Hec Ramsey Glides Off Into The Sunset
28 July 2011 | by (Omaha, Nebraska) – See all my reviews

This final episode of HEC RAMSEY aired in April 1974, a year and a half after the series premiered in October 1972. As was often the case, no indication was given that this was the end; no closure was provided viewers. Worse, Hec doesn't even occupy center-stage in this final episode of his series, which reminded me of so many 1970s-era GUNSMOKE episodes where the series regulars simply lend support while the stories surrounding its guest stars are showcased.

In this episode, Hec's murder investigation is bumped to the back bench by two other plots. The first involves a pair of aspiring "aeronauts" who come to New Prospect looking for $100 to construct a glider, which they will then demonstrate in a public exhibition. Robert Foxorth plays Jonas Goodwin, a former confidence man who is reformed and transformed by the prospect of man flying and signs on to see this fantasy become a reality. Cliff Potts plays Tom Bailey, the actual developer of the glider and a man haunted by his history. Attracted by Goodwin's radiant idealism (not to mention handsome face) is the husband-hunting Irish lassie, Nellie O'Shea, who runs the hotel where the men are staying and constructing their glider. The story of these three is often self-contained, only occasionally visited by Ramsey following up on a lead or, notably, offering an observation that proves to be an epiphany to Bailey. Alas, poor Ramsey, his invaluable insight doesn't even merit a footnote in aviation history.

The town drunk and the headaches he makes for the police and the heartaches he makes for his wife comprise the second plot line. Charles Aidman ably plays tortured drunk Clyde Harris, whose long-suffering wife Emily won't leave him, even as he humiliates her and even assaults her physically in a drunken rage. Doc Coogan counsels Emily to leave Clyde, but to no avail (the old codger later admits he was attracted to her himself). Can Hec get Clyde to sober up for his daughter's visit home with her beau in tow? That family melodrama never took flight for me and dragged the episode down.

Hec saunters through the episode investigating the murder of a distinguished gentleman who arrived in town and was almost immediately murdered. Hec slowly pieces together the man's identity and establishes a motive for the murder. At times it plays like a COLUMBO episode, Ramsey asking innocent questions and allowing people to weave webs of deceit that soon entangle them. The detective work was enjoyable, but missing were those elements that distinguished this series early on, such as Ramsey conducting ballistics tests, checking fingerprints and employing the techniques of an early criminologist.

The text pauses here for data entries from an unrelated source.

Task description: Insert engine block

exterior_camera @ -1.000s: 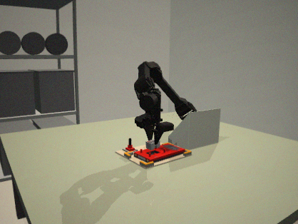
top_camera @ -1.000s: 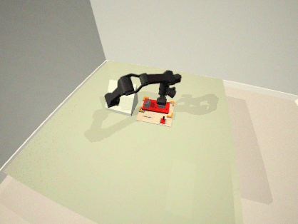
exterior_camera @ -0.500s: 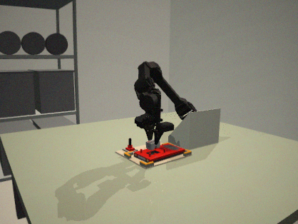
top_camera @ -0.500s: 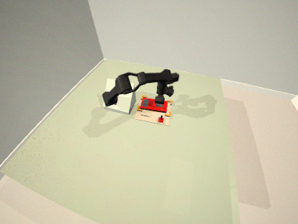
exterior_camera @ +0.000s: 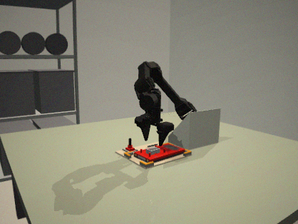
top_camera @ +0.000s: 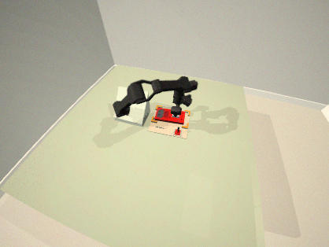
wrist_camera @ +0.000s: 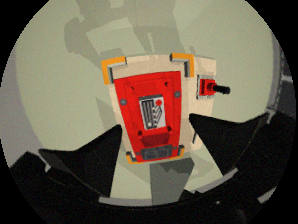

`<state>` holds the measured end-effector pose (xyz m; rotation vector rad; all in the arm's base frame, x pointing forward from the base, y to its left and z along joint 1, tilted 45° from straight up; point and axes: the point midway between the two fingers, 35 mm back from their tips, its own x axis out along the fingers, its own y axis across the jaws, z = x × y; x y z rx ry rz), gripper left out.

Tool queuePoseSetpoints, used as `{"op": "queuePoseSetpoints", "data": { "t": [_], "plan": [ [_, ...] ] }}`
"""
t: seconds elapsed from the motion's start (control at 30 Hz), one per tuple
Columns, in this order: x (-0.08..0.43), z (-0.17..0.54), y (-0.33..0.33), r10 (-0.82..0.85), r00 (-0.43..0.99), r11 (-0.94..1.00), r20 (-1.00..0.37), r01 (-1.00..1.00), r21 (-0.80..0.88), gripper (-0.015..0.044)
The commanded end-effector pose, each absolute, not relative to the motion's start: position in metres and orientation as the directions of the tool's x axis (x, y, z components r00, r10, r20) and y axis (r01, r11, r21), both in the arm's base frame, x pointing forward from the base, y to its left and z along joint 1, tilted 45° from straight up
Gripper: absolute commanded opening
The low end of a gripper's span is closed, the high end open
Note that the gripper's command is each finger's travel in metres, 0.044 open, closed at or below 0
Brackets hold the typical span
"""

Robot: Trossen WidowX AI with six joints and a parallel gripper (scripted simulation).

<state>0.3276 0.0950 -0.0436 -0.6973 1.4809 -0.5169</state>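
Observation:
The red car body [top_camera: 168, 118] [exterior_camera: 171, 153] [wrist_camera: 131, 114] lies flat on the beige board [top_camera: 167, 132] [exterior_camera: 122, 153] [wrist_camera: 198, 106]. The grey engine block [exterior_camera: 152, 150] [wrist_camera: 152, 113] sits in its opening, with its top showing a little above the body in the exterior view. Its top shows dark slots and a red dot in the wrist view. Whether it is all the way down, and where the rib is, I cannot tell. My gripper [exterior_camera: 153, 142] [wrist_camera: 156, 122] is wide open and empty just above the block, one finger to each side. In the top view the gripper hides the block.
A small red piece with an upright black peg [top_camera: 178, 132] [exterior_camera: 130, 146] [wrist_camera: 207, 87] stands on the board beside the body. Orange corner brackets [exterior_camera: 146, 164] [wrist_camera: 114, 62] surround the body. A pale angular block [exterior_camera: 204, 129] stands behind, near the arm's base.

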Motion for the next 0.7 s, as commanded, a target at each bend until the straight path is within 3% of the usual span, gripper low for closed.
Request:
{"op": "queuePoseSetpoints", "data": {
  "t": [0.0,0.37,0.67],
  "plan": [
    [0.3276,-0.0435,0.0949,-0.7,0.044,0.707,-0.713,-0.102,-0.7,0.044],
    [0.3282,-0.051,0.088,-0.698,0.04,0.708,-0.715,-0.111,-0.697,0.044],
    [0.3282,-0.051,0.088,-0.698,0.04,0.708,-0.715,-0.111,-0.697,0.0204]
  ]
}}
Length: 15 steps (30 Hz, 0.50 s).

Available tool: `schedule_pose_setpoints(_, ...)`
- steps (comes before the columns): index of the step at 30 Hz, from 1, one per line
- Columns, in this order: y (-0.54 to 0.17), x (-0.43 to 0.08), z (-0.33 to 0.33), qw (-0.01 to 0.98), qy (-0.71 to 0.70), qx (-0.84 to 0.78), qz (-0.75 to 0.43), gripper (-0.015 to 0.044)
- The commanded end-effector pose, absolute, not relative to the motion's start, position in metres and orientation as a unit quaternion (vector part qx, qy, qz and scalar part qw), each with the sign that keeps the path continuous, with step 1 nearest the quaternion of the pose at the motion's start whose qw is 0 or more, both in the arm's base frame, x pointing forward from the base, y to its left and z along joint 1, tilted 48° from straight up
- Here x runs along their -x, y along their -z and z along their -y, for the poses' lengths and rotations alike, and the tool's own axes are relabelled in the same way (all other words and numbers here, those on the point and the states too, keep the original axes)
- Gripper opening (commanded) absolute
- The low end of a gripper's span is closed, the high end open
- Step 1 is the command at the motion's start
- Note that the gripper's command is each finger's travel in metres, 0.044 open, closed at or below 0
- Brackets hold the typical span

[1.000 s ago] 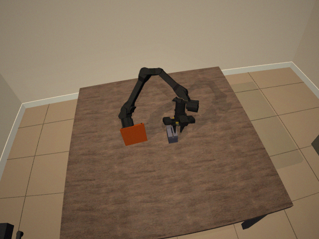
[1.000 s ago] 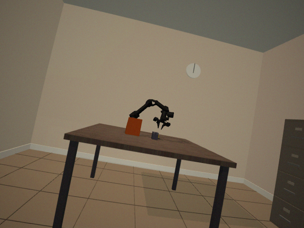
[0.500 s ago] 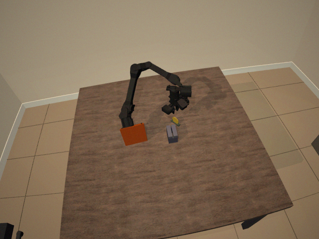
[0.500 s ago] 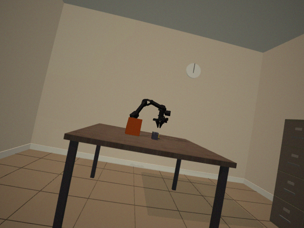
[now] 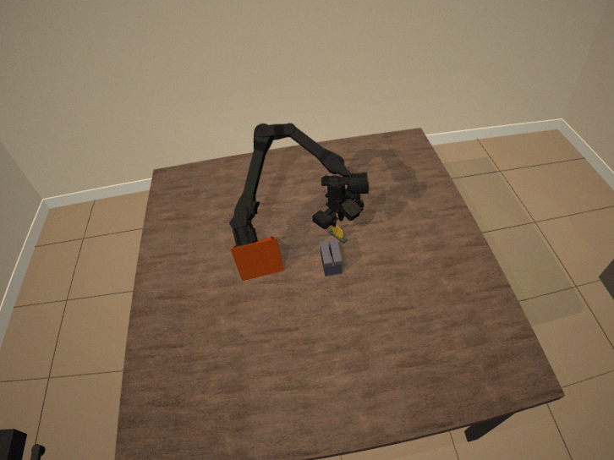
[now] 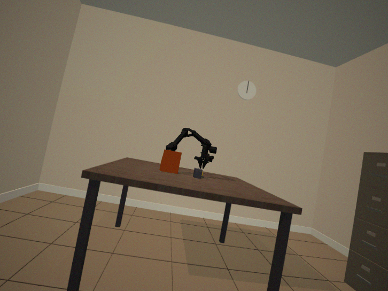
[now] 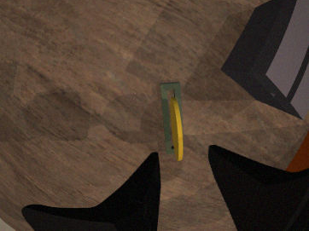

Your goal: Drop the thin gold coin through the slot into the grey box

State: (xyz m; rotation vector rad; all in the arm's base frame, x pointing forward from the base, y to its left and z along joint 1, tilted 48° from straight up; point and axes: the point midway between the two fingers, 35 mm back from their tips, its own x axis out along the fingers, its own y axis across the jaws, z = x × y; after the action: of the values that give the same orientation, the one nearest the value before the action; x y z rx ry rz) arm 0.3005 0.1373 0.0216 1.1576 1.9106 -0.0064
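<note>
I am on the approach to the pick: my gripper (image 7: 183,155) hangs above the coin (image 7: 176,129), which stands on edge in its green holder (image 7: 170,93) on the table (image 5: 359,352), and nothing has been lifted yet. The jaws stand part-way apart with nothing between them, and in the wrist view the coin's near end sits just past the gap between the two fingertips, toward 12 o'clock. From the top view the grey box (image 5: 331,258) lies just beside the holder at about 7 o'clock of it, its slot facing up. My judgement is that the next move calls for easing forward and down so the fingers straddle the coin's flat faces, then closing; the coin's edge already runs roughly in line with the gap. What I cannot make out is how high the tips ride above the coin. The exterior view shows it only as a speck beside the box, and the wrist view cuts the box off at 2 o'clock.
</note>
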Motion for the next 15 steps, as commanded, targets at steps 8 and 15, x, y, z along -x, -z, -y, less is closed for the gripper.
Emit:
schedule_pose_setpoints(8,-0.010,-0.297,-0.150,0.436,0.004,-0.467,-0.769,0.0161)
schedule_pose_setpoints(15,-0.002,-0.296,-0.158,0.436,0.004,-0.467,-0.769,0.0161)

Also AWOL was that attention to period detail. Foxworth wears a 1970's style turtleneck sweater at the end of the episode, stripping away what little sense of 1902 that remained after the scene where Hec has a drink with Foxworth in a bar bedecked with potted plastic plants.

Robert Foxworth and Charles Aidman were each engaging in their roles, so strong were they that they stole the limelight from Richard Boone (no mean feat). One guest star who was underutilized: Western veteran John Hart, who plays the murdered gentleman from St. Louis. In the 1950s Hart pinch-hit a season for Clayton Moore on THE LONE RANGER. With such an iconic credential on his resume, it was a shame to see him receive so little screen time here. A guest star to watch for is Bob Hastings, radio's Henry Aldrich and Archie Andrews, here playing a pesky reporter. I would have enjoyed seeing more of him; he brings a lot of charm to his minute or so.

I must give the episode credit for not resorting to the expected endings. The two major plots each resolved in unexpected ways. Nonetheless, it was a disappointing denouement of a series with so much more potential and promise than it was allowed to fulfill.